Gonda slowly got to his feet. “Who are you?”
“I am Cord, of the Turtle clan of the Flint People, war chief of Wild River Village. Or at least, I was.”
Gonda’s hackles rose. Cord’s men still hadn’t come in. Was Cord the decoy for the pack? Was he supposed to keep Gonda busy while the rest of his men surrounded the camp, cutting off escape? How many were out there? Gonda clenched his uplifted hands to fists. “Why are they chasing you? Were you part of the war party that destroyed Bog Willow Village?”
Cord nodded. “Yes.”
“Why did you attack them?”
Through gritted teeth, Cord answered, “They destroyed my village, Wild River Village, eight days ago, but I don’t have time to explain everything.” He used his chin to gesture to the places in the forest where Sindak, Towa, and Koracoo hid and said, “Since your friends have not killed me, I assume you are all bystanders in this, though I can’t fathom what you’re doing this deep in Dawnland country. Either join us or let us pass. A fight will help neither of us.”
Gonda lowered his hands, and called, “Koracoo? Everyone? Come out.”
“Koracoo?” Cord said, and clutched his war club more tightly. “War Chief Koracoo of Yellowtail Village?”
Koracoo stepped out, eyed him hostilely, and said, “That’s right.”
They faced each other like two stiff-legged dogs about to lunge for the other’s throat. Cord stared hard at CorpseEye, Koracoo’s war club. It was old and made from a dark wood that did not grow in their country. Legend said that CorpseEye had once belonged to Sky Woman herself. Strange images were carved on the shaft: antlered wolves, winged tortoises, and prancing buffalo.
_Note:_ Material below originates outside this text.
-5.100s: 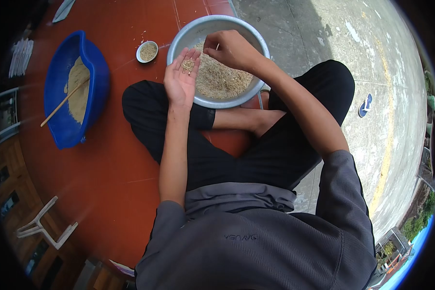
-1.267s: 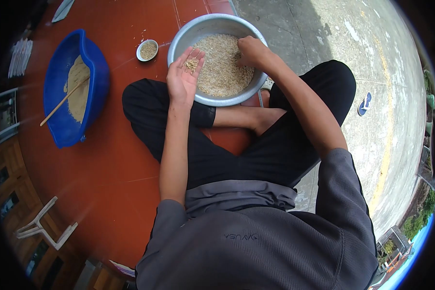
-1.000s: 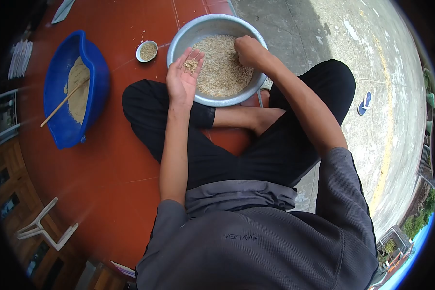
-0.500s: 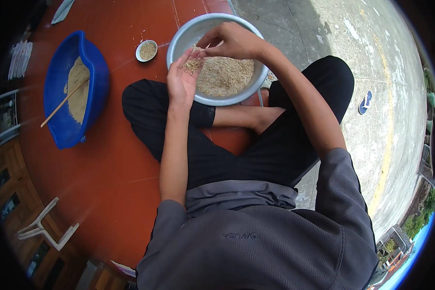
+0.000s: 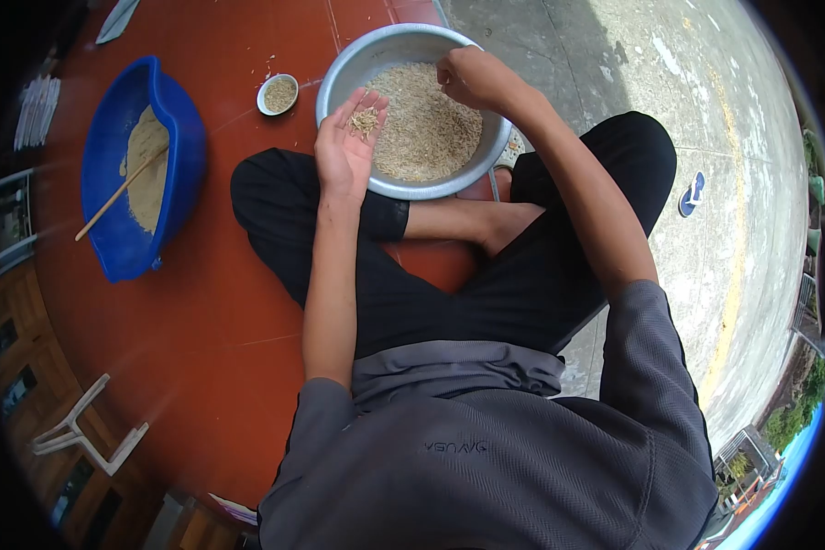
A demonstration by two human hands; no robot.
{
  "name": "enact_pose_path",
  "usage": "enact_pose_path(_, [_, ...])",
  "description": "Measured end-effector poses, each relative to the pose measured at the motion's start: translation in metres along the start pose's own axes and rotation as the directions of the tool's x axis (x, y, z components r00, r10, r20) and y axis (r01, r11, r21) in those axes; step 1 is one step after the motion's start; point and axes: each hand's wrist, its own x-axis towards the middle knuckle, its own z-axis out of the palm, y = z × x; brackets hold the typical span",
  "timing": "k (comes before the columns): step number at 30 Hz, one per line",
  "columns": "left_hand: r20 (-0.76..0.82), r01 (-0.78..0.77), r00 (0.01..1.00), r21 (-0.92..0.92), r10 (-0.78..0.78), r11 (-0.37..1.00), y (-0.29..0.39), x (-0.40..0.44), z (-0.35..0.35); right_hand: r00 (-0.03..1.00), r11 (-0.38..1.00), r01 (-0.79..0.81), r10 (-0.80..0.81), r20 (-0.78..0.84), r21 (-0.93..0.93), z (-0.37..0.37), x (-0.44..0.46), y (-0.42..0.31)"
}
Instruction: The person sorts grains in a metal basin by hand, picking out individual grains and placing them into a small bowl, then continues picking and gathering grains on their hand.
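A wide metal basin (image 5: 337,84) in front of my crossed legs holds a layer of pale brown husky grain (image 5: 431,137), perhaps unhusked rice. My left hand (image 5: 344,156) is palm up at the basin's left rim, cupping a small heap of grains (image 5: 364,121) on its fingers and palm. Over the right side of the basin, my right hand (image 5: 472,78) is closed with fingers curled downward. Whatever it may pinch is hidden from view. The two hands are apart.
Left of the basin stands a small white bowl (image 5: 277,95) of grain, with a few grains spilled beside it. Farther left is a blue tub (image 5: 188,137) with tan powder and a wooden stick (image 5: 119,192). A blue sandal (image 5: 692,194) lies on the concrete at right.
My right hand has moved away from my left palm, rightward over the basin, and its fingers have closed. The left hand stays in place with the grains.
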Motion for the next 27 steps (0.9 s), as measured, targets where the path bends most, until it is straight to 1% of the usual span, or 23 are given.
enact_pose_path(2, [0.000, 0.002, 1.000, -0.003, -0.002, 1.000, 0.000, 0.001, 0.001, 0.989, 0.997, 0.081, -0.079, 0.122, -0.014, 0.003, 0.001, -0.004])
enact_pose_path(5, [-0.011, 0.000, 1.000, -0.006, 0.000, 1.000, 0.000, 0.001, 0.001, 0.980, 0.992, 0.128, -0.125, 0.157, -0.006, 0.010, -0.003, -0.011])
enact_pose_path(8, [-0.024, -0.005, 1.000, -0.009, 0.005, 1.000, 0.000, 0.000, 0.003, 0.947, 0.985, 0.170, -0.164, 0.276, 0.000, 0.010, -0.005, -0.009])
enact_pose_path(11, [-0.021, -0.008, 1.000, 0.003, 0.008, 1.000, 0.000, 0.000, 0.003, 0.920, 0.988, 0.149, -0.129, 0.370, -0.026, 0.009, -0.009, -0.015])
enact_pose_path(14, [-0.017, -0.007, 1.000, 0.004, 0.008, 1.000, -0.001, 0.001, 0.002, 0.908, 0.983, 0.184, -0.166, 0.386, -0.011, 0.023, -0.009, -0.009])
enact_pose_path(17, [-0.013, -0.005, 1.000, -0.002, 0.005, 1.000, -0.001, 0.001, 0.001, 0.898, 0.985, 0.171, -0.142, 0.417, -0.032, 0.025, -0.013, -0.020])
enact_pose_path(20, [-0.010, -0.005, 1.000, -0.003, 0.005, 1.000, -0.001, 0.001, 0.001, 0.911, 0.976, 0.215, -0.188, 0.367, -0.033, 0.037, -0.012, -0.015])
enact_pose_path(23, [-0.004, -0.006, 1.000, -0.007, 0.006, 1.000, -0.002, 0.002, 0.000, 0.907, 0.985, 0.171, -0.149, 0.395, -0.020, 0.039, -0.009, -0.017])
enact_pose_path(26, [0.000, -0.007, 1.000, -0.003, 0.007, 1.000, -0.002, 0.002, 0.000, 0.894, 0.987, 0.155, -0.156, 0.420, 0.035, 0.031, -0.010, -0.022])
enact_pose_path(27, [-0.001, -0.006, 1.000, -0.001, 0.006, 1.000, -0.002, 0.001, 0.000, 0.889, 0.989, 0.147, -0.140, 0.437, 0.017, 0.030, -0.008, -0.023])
A red quartzite cobble was hafted to the top of the club, making it a very deadly weapon—one Koracoo wielded with great expertise. Throughout their territories, CorpseEye was known as a frightening magical weapon, capable of sniffing out enemies even at great distances.
Cord spread his arms in a gesture of surrender and said, “I have never met you in battle, and hope I never have to. I know your reputation for courage.”
“And I know yours, War Chief Cord. I also have dreaded the possibility that we would, someday, meet. Are you headed home?”
“Yes, we—”
Sindak and Towa pushed out of the trees, herding the four children before them, and the expression on Cord’s face swiftly changed. He looked like a man who’d just been condemned to death.
“Blessed gods,” he said. “You have children with you?” His gaze went over the two boys and two girls, as though assessing their ages and how fast they could run. “If you don’t want Dawnland filth feeding them to their dogs, you should come with us.
Now.
” He lifted a hand and called, “Dzadi? Ogwed? Come out.”